- _How to complete this task_: In the data below, which lines contain "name"? List them by copying each one.

[Dataset records]
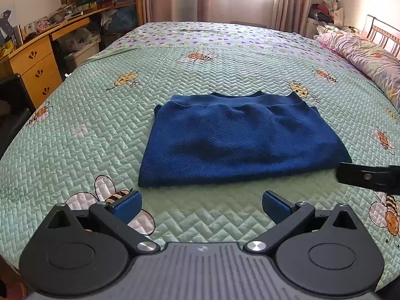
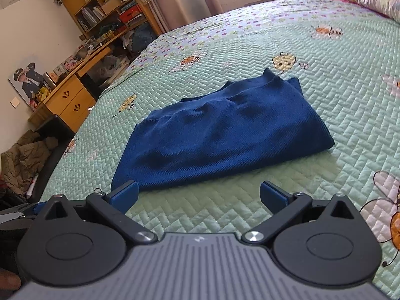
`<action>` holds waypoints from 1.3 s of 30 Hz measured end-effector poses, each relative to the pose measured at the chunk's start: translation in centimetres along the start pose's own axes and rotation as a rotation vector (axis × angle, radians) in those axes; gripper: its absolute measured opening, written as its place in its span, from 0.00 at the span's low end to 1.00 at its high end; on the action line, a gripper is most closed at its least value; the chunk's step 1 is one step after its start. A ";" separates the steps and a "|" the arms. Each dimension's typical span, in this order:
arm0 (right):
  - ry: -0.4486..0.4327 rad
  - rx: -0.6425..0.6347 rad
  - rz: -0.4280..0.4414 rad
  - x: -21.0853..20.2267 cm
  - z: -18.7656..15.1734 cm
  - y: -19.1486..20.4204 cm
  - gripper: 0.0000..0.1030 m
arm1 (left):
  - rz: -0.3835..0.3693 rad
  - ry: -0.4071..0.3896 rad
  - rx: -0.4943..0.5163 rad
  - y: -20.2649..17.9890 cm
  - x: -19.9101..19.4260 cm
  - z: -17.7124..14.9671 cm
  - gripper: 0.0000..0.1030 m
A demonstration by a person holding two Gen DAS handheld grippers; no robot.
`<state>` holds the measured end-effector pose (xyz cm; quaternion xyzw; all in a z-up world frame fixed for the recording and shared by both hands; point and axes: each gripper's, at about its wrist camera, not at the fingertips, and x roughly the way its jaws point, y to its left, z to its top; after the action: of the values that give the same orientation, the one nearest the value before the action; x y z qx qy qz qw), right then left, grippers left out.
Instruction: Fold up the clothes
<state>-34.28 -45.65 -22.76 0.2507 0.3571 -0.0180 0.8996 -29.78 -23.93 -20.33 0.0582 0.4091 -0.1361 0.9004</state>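
Note:
A dark blue knit garment (image 1: 240, 137) lies folded into a rough rectangle on the green quilted bedspread (image 1: 100, 130), its ribbed band along the far edge. My left gripper (image 1: 202, 205) stands open just short of the garment's near edge, nothing between its blue pads. A black finger of the other gripper (image 1: 367, 177) pokes in at the right, by the garment's near right corner. In the right wrist view the same blue garment (image 2: 220, 135) lies ahead, and my right gripper (image 2: 198, 197) is open, its left pad close to the near left corner.
The bed (image 2: 325, 50) with bee-print quilt spreads wide around the garment. A pink floral pillow (image 1: 367, 57) lies at the right. A wooden desk (image 1: 37, 60) and bookshelves (image 2: 107, 7) stand left of the bed. Brown clothing (image 2: 25, 155) lies on the floor.

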 end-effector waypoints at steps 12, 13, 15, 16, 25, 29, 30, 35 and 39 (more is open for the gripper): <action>0.000 0.069 -0.012 0.1 -0.4 -2.6 1.00 | 0.022 0.037 -0.037 1.9 1.6 -0.7 0.99; 0.003 0.072 -0.002 0.1 -0.4 -2.7 1.00 | 0.021 0.039 -0.034 2.0 1.7 -0.8 0.99; 0.010 0.087 0.024 0.1 -0.4 -3.2 1.00 | 0.020 0.036 -0.030 2.5 1.8 -0.8 0.99; 0.013 0.094 0.037 0.1 -0.5 -3.5 1.00 | 0.019 0.033 -0.034 3.0 1.8 -0.7 0.99; -0.004 0.270 0.214 0.1 1.7 -10.5 1.00 | -0.123 0.036 -0.096 10.2 5.6 2.1 0.99; -0.001 0.288 0.250 1.5 3.6 -13.9 1.00 | -0.147 0.073 -0.085 12.8 10.2 4.9 0.99; 0.005 0.298 0.250 2.1 4.1 -14.9 1.00 | -0.151 0.085 -0.089 13.3 11.6 5.7 0.99; 0.008 0.378 0.301 5.4 6.8 -20.2 1.00 | -0.199 0.160 -0.138 15.6 19.7 9.2 0.99; 0.020 0.395 0.320 8.4 9.1 -23.4 1.00 | -0.257 0.197 -0.121 15.8 24.5 11.0 0.99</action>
<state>-27.22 -69.09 -32.84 0.4751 0.3113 0.0576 0.8210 -1.81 -16.02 -31.60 -0.0359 0.5067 -0.2190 0.8331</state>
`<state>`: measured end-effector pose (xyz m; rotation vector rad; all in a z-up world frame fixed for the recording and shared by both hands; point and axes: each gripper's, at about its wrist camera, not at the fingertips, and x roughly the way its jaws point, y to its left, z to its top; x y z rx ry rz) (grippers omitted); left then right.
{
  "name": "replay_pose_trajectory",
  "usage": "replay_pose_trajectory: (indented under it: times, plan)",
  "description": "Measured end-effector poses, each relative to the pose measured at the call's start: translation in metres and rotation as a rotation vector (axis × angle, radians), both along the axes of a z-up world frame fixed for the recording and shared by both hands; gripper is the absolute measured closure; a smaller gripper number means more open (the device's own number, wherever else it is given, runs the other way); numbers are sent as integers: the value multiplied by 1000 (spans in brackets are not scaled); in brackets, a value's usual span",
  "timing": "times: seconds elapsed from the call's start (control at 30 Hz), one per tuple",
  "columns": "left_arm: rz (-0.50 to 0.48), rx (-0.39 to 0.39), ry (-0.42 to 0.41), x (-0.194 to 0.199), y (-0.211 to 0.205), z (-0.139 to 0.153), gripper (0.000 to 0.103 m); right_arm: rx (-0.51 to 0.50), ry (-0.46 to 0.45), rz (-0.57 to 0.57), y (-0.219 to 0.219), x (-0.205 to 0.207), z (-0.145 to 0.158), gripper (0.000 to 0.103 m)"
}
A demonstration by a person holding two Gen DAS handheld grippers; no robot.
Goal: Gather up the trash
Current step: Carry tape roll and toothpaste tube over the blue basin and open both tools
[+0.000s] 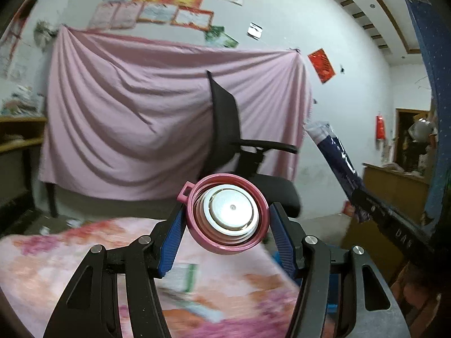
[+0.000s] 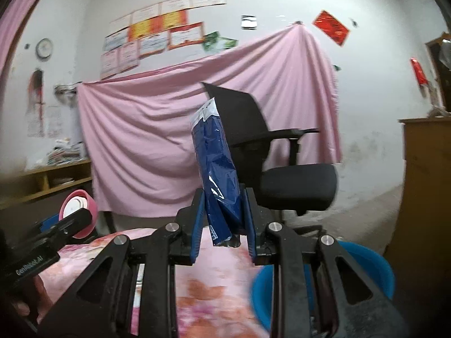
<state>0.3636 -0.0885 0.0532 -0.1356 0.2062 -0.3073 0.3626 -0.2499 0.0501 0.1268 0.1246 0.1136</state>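
Right hand-held gripper (image 2: 222, 219) clamps blue packet (image 2: 215, 163) upright

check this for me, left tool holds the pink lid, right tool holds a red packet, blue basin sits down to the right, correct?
One slip: the packet clamped in the right tool is dark blue, not red, as the right wrist view shows. The left tool does hold the pink lid, and the blue basin sits low right.

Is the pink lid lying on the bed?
No, the pink lid is held up between the left gripper's jaws.
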Motion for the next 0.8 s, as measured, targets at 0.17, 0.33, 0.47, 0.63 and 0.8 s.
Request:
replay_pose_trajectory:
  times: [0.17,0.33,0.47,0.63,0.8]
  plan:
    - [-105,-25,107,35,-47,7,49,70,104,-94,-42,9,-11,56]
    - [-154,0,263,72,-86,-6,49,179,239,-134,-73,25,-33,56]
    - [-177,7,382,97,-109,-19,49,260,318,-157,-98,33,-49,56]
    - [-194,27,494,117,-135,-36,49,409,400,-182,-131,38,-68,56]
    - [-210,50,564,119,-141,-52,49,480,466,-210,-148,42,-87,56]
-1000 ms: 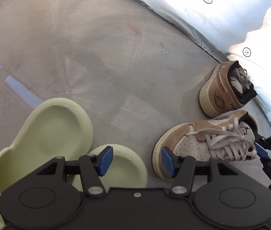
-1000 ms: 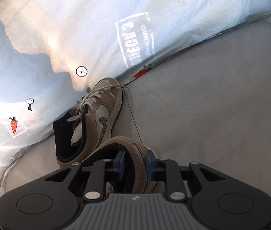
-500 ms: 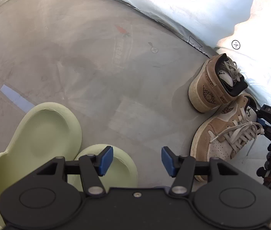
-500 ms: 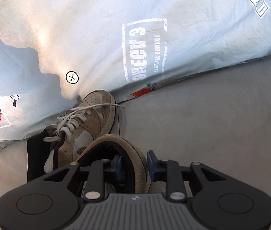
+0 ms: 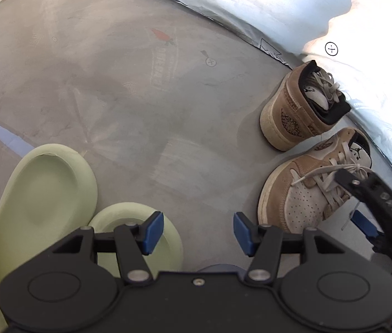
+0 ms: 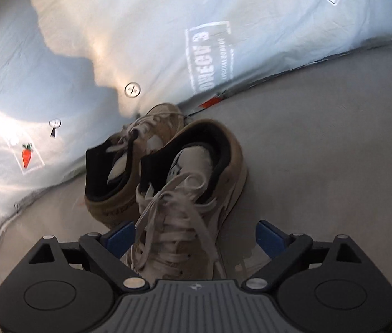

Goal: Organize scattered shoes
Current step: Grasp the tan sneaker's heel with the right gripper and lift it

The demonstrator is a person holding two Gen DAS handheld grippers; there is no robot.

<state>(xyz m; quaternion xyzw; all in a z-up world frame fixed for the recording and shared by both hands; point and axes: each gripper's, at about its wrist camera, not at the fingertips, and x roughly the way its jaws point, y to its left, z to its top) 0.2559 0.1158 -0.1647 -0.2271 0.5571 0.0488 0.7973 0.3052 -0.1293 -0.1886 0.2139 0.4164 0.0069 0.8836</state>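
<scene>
Two tan suede sneakers stand side by side on the grey floor against a white sheet. In the right wrist view the near sneaker [image 6: 196, 180] lies between the fingers of my right gripper [image 6: 196, 238], whose jaws are opening wide; the pads do not touch it. Its mate [image 6: 112, 172] sits just beyond on the left. From the left wrist view both sneakers [image 5: 301, 194] [image 5: 293, 111] are at the right, with the right gripper [image 5: 351, 198] over the nearer one's laces. My left gripper [image 5: 198, 233] is open and holds nothing. Two pale green slippers [image 5: 43, 194] [image 5: 168, 247] lie below it.
A white printed sheet [image 5: 334, 14] rises along the far edge behind the sneakers, also shown as the white printed sheet [image 6: 140, 27]. A blue tape strip [image 5: 10, 138] marks the floor at the left. Bare grey floor [image 5: 140, 111] stretches between slippers and sneakers.
The right gripper was shut on the near sneaker's heel collar; it has let go, spread wide and drawn back. The sneaker now rests beside its mate. The left gripper barely moved.
</scene>
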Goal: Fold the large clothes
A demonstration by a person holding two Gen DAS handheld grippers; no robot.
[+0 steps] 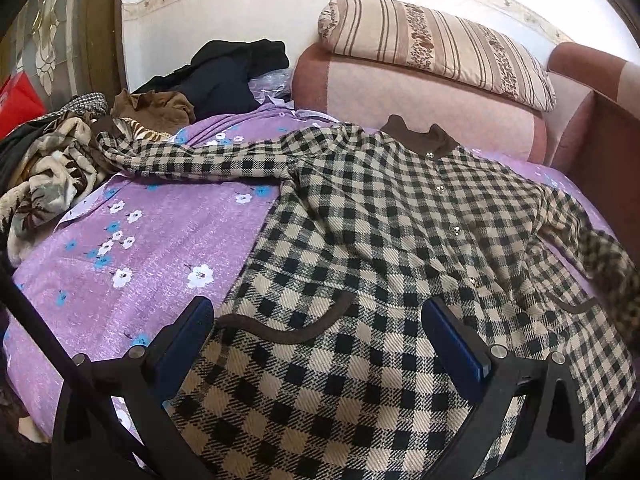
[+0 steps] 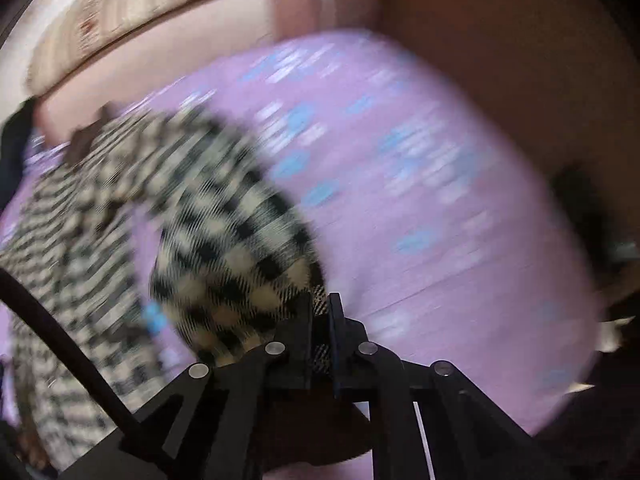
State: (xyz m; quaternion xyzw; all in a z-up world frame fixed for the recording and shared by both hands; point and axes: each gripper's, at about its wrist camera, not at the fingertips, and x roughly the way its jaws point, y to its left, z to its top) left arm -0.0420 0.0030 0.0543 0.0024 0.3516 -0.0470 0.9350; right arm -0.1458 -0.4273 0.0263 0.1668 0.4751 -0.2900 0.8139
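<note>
A black-and-cream checked coat [image 1: 380, 240] with a brown collar [image 1: 424, 136] lies face up on a purple flowered bedsheet [image 1: 152, 232]. Its one sleeve [image 1: 192, 156] stretches out to the left. My left gripper [image 1: 320, 332] is open and hovers over the coat's lower hem, above a brown-trimmed pocket [image 1: 280, 332]. In the blurred right wrist view my right gripper [image 2: 321, 320] is shut on the end of the coat's other sleeve [image 2: 232, 248], lifted above the sheet [image 2: 420, 200].
A heap of other clothes [image 1: 52, 172] and dark garments [image 1: 232, 76] lies at the left and back. A striped pillow [image 1: 436, 48] rests on a pink folded blanket [image 1: 408, 100] at the bed's head. A brown wooden board [image 2: 520, 60] borders the right side.
</note>
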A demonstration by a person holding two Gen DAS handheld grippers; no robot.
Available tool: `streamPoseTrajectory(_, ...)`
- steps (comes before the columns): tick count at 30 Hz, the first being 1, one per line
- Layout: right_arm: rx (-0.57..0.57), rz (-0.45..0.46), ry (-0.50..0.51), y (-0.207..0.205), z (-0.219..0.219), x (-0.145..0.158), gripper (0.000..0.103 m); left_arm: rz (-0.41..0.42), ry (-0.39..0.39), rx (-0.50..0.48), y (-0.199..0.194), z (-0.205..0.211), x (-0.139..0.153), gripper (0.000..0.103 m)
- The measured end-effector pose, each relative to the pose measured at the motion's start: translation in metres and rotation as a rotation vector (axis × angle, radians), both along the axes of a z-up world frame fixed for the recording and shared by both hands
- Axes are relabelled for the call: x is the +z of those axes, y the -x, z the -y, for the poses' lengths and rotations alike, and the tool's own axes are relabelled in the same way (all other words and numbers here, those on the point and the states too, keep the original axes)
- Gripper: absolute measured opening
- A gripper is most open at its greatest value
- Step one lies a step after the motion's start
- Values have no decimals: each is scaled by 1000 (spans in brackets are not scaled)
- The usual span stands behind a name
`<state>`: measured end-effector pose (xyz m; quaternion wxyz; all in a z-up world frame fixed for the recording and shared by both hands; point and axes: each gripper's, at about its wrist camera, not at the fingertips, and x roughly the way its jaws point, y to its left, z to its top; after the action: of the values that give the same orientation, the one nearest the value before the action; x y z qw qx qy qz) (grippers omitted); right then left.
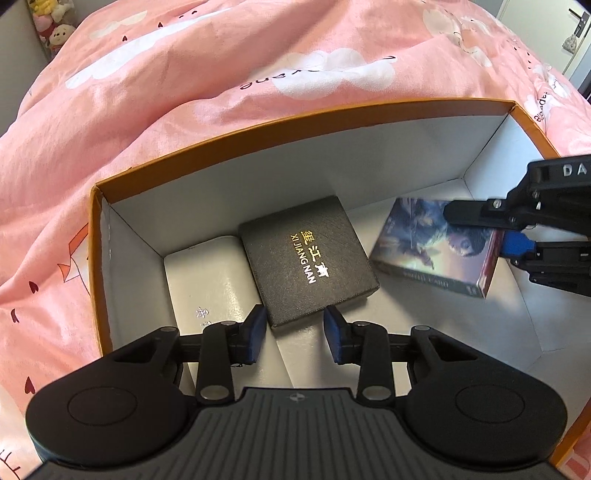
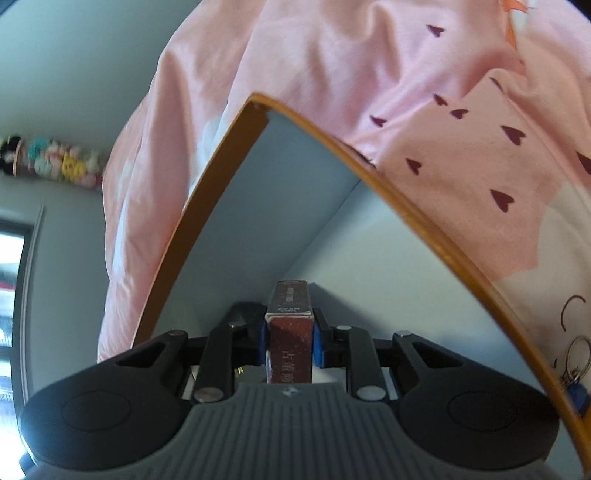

- _Exercise answer_:
  "name": "replay_pose_trajectory",
- The usual span stands behind a name

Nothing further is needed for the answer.